_Problem to work on_: A copy of the listing below is needed, exact in every line and without images.

***

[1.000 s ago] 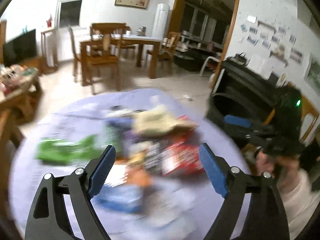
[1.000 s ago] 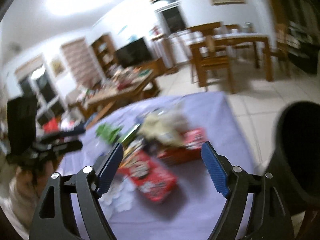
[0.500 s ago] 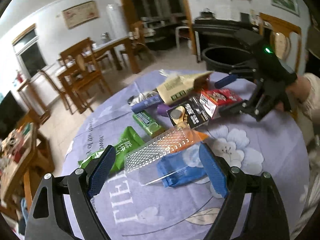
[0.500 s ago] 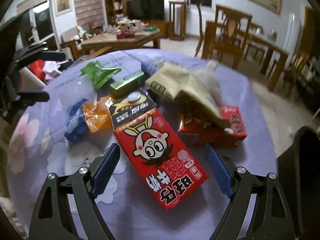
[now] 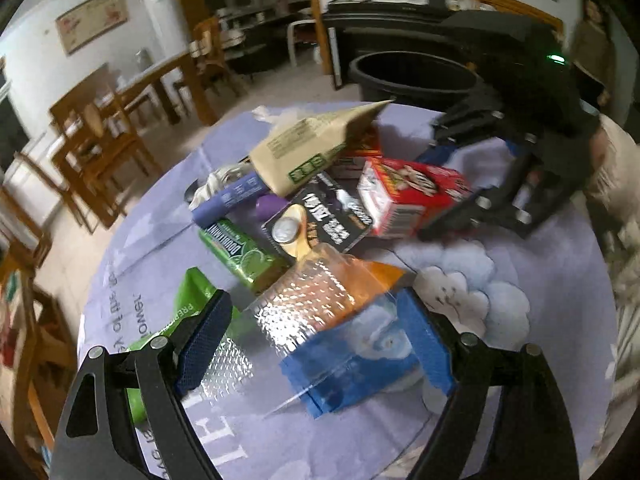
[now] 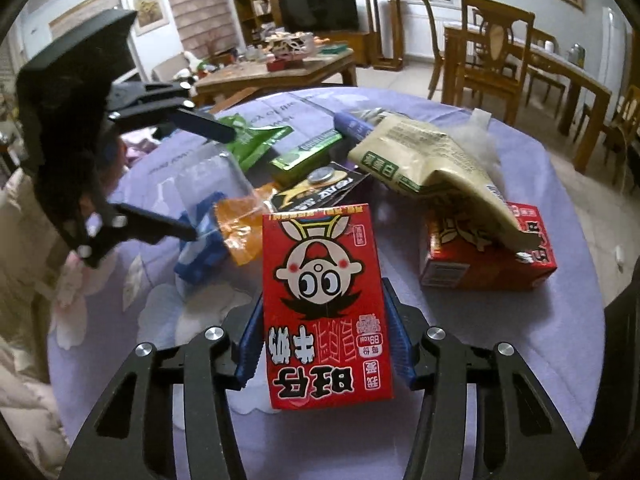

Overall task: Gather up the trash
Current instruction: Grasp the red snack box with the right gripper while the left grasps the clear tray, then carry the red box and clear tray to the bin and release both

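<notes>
A pile of trash lies on a round table with a purple cloth (image 5: 500, 280). My right gripper (image 6: 324, 344) is shut on a red milk carton with a cartoon face (image 6: 324, 300); the carton also shows in the left wrist view (image 5: 412, 196). My left gripper (image 5: 316, 340) is open, its fingers on either side of a clear plastic bag (image 5: 316, 308) that lies over a blue packet (image 5: 352, 372) and an orange wrapper (image 5: 376, 276). Other trash: a beige bag (image 6: 432, 168), a second red box (image 6: 488, 252), a black packet (image 5: 328, 216), a green packet (image 5: 240, 248).
A black bin (image 5: 412, 76) stands on the floor beyond the table's far edge in the left wrist view. Wooden chairs and a dining table (image 6: 520, 60) stand behind. A cluttered coffee table (image 6: 280, 68) is farther back.
My right gripper has shut on the red cartoon carton, which was lying between its open fingers. My left gripper has moved in over the clear bag and blue packet.
</notes>
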`<act>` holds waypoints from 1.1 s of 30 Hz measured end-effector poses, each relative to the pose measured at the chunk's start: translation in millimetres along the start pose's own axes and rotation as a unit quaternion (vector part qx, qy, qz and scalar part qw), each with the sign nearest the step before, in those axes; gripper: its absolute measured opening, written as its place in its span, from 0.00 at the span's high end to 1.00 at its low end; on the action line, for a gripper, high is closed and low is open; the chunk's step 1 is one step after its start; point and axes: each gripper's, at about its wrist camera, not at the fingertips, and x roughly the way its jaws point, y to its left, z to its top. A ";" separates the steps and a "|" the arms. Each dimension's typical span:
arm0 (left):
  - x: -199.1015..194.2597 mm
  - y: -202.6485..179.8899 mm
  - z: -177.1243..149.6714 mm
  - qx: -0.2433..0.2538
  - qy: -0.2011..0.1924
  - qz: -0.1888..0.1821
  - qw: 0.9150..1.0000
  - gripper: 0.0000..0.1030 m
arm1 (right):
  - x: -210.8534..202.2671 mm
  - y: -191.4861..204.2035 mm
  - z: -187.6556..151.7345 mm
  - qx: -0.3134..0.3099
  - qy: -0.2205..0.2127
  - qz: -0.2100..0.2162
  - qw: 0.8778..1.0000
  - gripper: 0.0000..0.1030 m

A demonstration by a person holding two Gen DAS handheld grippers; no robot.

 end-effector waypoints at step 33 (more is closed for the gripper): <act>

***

_Answer to this task_:
[1.000 s ago] 
[1.000 s ago] 
[0.500 s ago] 
[0.500 s ago] 
[now] 
[now] 

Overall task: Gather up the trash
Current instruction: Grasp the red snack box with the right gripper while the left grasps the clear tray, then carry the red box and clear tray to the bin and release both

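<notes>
A pile of trash lies on a round table with a purple cloth (image 5: 500, 280). My right gripper (image 6: 324, 344) is shut on a red milk carton with a cartoon face (image 6: 324, 300); the carton also shows in the left wrist view (image 5: 412, 196). My left gripper (image 5: 316, 340) is open, its fingers on either side of a clear plastic bag (image 5: 316, 308) that lies over a blue packet (image 5: 352, 372) and an orange wrapper (image 5: 376, 276). Other trash: a beige bag (image 6: 432, 168), a second red box (image 6: 488, 252), a black packet (image 5: 328, 216), a green packet (image 5: 240, 248).
A black bin (image 5: 412, 76) stands on the floor beyond the table's far edge in the left wrist view. Wooden chairs and a dining table (image 6: 520, 60) stand behind. A cluttered coffee table (image 6: 280, 68) is farther back.
My right gripper has shut on the red cartoon carton, which was lying between its open fingers. My left gripper has moved in over the clear bag and blue packet.
</notes>
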`<act>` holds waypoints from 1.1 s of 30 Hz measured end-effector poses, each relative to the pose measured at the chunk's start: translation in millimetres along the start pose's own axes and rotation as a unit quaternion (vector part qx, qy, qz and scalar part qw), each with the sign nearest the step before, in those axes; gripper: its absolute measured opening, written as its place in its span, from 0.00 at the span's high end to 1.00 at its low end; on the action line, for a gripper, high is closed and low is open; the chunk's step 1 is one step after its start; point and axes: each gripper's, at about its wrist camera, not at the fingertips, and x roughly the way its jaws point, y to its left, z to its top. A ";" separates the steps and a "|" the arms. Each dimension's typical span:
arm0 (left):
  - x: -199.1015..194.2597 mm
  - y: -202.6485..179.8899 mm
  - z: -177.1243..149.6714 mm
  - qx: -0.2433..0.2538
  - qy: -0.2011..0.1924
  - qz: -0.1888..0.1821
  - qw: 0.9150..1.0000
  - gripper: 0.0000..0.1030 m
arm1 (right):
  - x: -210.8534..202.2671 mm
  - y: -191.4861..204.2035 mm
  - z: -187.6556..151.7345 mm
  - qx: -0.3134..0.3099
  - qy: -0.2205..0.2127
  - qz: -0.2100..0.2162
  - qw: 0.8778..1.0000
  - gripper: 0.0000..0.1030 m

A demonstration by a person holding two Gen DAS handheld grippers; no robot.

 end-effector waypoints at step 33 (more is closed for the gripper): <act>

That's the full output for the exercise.